Friday, July 25, 2008

London - Second Visit - July 24

Today was one of the few free days that Oxford has given us. Another student and I decided to hop on the tube (bus service) and travel to London for another look at the Westminster Abbey and the British national Museum. We had a great day...and we topped it off by shopping at Harrods department store.

Westminster Abbey
We started off by visiting the inside of Westminster Abbey. Notice the Martyr Memorial above the doorway...in the center is Martin Luther King, Jr.

Incredible...Westminster Abbey is steeped in more than a thousand years of history.
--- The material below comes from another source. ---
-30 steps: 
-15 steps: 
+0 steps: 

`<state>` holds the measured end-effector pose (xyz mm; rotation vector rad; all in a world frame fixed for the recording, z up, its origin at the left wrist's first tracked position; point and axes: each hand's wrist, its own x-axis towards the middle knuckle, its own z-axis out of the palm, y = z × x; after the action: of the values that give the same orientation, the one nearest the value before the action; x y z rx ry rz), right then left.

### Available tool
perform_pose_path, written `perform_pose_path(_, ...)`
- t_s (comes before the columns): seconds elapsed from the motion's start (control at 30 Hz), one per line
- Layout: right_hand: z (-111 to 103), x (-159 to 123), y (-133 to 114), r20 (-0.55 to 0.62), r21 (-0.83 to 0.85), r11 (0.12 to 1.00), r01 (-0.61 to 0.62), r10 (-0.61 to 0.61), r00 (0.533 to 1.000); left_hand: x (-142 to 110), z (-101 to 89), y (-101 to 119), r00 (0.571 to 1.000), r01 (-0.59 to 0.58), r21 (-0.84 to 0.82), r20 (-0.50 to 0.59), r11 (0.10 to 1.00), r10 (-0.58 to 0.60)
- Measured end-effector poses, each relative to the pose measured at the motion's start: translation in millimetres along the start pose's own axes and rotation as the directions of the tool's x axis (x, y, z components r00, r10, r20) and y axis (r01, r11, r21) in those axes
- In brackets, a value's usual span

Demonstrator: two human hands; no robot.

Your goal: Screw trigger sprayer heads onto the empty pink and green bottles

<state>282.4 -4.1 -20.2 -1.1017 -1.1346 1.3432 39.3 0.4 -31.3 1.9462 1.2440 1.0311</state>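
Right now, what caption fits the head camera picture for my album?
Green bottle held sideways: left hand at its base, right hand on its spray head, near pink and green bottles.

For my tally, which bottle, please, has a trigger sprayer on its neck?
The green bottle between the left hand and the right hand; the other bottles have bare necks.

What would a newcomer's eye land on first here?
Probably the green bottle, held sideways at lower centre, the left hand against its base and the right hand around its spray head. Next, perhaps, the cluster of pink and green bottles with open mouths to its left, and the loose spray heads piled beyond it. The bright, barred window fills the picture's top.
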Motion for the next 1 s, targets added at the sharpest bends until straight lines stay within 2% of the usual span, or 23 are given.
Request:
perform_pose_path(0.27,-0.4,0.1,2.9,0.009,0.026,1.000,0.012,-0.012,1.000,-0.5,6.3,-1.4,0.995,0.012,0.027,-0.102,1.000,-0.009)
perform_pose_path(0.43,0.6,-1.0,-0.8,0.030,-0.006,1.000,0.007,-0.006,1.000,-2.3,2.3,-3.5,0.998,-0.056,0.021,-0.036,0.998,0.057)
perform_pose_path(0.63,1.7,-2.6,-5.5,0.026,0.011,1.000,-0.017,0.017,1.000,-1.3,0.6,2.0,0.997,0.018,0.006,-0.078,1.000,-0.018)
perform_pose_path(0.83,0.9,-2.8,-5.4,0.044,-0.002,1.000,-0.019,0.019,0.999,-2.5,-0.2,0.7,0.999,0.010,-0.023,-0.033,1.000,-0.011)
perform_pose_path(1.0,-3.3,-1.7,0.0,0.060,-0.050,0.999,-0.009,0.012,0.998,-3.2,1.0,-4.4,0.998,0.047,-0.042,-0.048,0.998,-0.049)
Benedictine monks first came to this site in the middle of the tenth century, establishing a tradition of daily worship which continues to this day.
The present church, begun by Henry III in 1245, is one of the most important Gothic buildings in the country, with the medieval shrine of an Anglo-Saxon saint still at its heart.
Westminster Abbey is famous for its many tombs and memorials. Ranging in date from the eleventh to the twenty-first centuries and displaying a corresponding variety of artistic styles they form the most important single collection of monumental sculpture in the country.

There are around 600 monuments and memorial statues together with many gravestones and commemorative floor slabs, though these represent only a small proportion of the 3,300 people who are actually buried in the church and its cloisters. As well as the shrine of St Edward the Confessor, the tombs of kings and queens, and important military memorials, the Abbey has been for several centuries the place where the nation commemorates those who have achieved greatness in many different walks of life, including literature, science, music, religion and politics.

British National Museum












Harrods Department Store
Sharon, I've decided that since I love you so much...that I would let you shop there...and anything that your eye falls upon...you may have! NOT!!!! VERY EXPENSIVE!!! Well...the I love you part is true...are you sorry you married a poor preacher?

I also thought it was interesting that there is a memorial to Princess Diana and to Dodi Fahad in Harrods. Dodi Fahad's father owns Harrods department store.